13. En sixième lieu, aux termes du premier paragraphe de l'article 3 de la convention internationale relative aux droits de l'enfant : " Dans toutes les décisions qui concernent les enfants, qu'elles soient le fait des institutions publiques ou privées de protection sociale, des tribunaux, des autorités administratives ou des organes législatifs, l'intérêt supérieur de l'enfant doit être une considération primordiale ". Il résulte de ces stipulations, qui peuvent être utilement invoquées à l'appui d'un recours pour excès de pouvoir, que, dans l'exercice de son pouvoir d'appréciation, l'autorité administrative doit accorder une attention primordiale à l'intérêt supérieur des enfants dans toutes les décisions les concernant. Elles sont applicables non seulement aux décisions qui ont pour objet de régler la situation personnelle d'enfants mineurs mais aussi à celles qui ont pour effet d'affecter, de manière suffisamment directe et certaine, leur situation.

14. En l'espèce, si M. A justifie contribuer à l'entretien de son enfant à la date de l'arrêté attaqué, il ne justifie pas, par les pièces qu'il produit, de la réalité et de l'intensité des liens affectifs entretenus avec ce dernier ainsi qu'il a été dit précédemment. En outre, il a été condamné pour des faits de violences commis sur la mère de son enfant. Dans ces conditions, le préfet de la Seine-Saint-Denis n'a pas omis de prendre en compte l'intérêt supérieur de son enfant avant de statuer sur la demande de M. A et n'a ainsi pas méconnu les stipulations précitées de la convention internationale relative aux droits de l'enfants.

15. En dernier lieu, pour les motifs mentionnés au point 12, le requérant n'est pas fondé que la décision portant interdiction de retour sur le territoire français pour une durée de deux ans porte une atteinte excessive à son droit au respect de la vie privée et familiale au regard du but pour laquelle elle a été prise.

16. Il résulte de tout ce qui précède que M. A n'est pas fondé à demander l'annulation de l'arrêté du 23 novembre 2021 par lequel le préfet de la Seine-Saint-Denis a refusé de lui délivrer un titre de séjour, l'a obligé à quitter le territoire français dans un délai de trente jours, a fixé le pays de destination et lui a interdit le retour sur le territoire français pour une durée de deux ans.
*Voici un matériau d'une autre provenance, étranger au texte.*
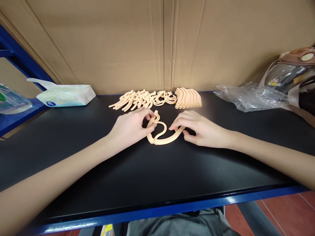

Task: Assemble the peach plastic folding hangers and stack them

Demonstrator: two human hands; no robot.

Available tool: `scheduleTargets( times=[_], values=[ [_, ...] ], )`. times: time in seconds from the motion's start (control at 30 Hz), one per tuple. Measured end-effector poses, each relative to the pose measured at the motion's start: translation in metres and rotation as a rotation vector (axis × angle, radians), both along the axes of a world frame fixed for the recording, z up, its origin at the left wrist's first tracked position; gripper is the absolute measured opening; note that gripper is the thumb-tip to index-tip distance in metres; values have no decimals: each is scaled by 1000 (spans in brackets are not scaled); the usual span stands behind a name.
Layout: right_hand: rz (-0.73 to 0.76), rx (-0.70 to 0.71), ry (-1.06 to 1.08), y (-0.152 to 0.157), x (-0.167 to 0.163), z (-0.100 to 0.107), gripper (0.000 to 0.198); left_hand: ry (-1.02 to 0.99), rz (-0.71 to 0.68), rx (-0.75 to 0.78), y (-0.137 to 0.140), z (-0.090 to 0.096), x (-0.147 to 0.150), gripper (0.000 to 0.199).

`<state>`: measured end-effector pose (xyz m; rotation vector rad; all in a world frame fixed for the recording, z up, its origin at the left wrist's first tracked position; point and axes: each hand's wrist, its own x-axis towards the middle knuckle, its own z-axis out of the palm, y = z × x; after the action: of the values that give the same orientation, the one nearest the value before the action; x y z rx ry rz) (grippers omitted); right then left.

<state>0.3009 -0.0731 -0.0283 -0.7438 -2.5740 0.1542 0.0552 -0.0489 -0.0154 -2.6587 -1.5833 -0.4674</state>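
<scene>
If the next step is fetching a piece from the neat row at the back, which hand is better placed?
Probably the right hand: it sits just in front of the neat row, while the left hand is farther away, holding the left side of the curved assembly.

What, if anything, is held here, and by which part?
A beige curved frame: the left hand grips its left side near the top; the right hand grips its right end.
</scene>
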Motion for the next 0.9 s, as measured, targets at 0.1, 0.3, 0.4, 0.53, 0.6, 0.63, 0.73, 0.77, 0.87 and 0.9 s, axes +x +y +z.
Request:
scheduleTargets(
  times=[0.1, 0.3, 0.4, 0.53, 0.6, 0.63, 0.73, 0.77, 0.87, 0.9],
  values=[
    [-41, 22, 2, 2, 0, -1, 33, -20, -43, -15, -1, -2, 1, 24],
    [-121, 58, 29, 5, 1, -3, 27, -63, -201, -88, -4, -1, 2, 26],
    [-160, 68, 15, 5, 1, -3, 28, -48, -235, -51, -2, -3, 0, 35],
    [-164, 30, -5, 3, 0, -2, 20, -41, -349, 8, 2, -7, -1, 39],
    [-158, 17, -15, 2, 0, -1, 17, -49, -411, 13, 3, -9, -1, 37],
    [-157, 16, -20, 2, 1, -1, 19, -48, -435, 14, 3, -9, -1, 36],
    [-153, 19, -31, 4, 2, -1, 27, -41, -492, -8, 1, -9, -1, 39],
    [-147, 19, -32, 4, 3, -1, 29, -41, -509, -24, 1, -8, -1, 42],
    [-115, 0, -32, 6, 5, -2, 34, -47, -549, -73, -1, -8, -2, 51],
    [-97, -17, -30, 7, 5, -3, 35, -44, -555, -90, -1, -8, -2, 54]
  ],
)
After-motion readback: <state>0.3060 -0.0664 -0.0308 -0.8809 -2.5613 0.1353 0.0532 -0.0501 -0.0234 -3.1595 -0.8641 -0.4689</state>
Par suite, ses conclusions à fin d'annulation doivent être rejetées, ainsi que, par voie de conséquence, ses conclusions aux fins d'injonction et d'astreinte et celles présentées au titre des articles L. 761-1 du code de justice administrative.

D E C I D E :

Article 1er : La requête de M. A est rejetée.

Article 2 : Le présent jugement sera notifié à M. B A et au préfet de la

Seine-Saint-Denis.

Délibéré après l'audience du 8 mars 2023, à laquelle siégeaient :

M. Romnicianu, président,

Mme Dupuy-Bardot, première conseillère,

M. Khiat, conseiller.

Rendu public par mise à disposition au greffe le 22 mars 2023.

La rapporteure,

N. D

Le président,

M. C

La greffière,

S. Le Bourdiec

La République mande et ordonne au préfet de la Seine-Saint-Denis en ce qui le concerne ou à tous commissaires de justice à ce requis en ce qui concerne les voies de droit commun, contre les parties privées, de pourvoir à l'exécution de la présente décision.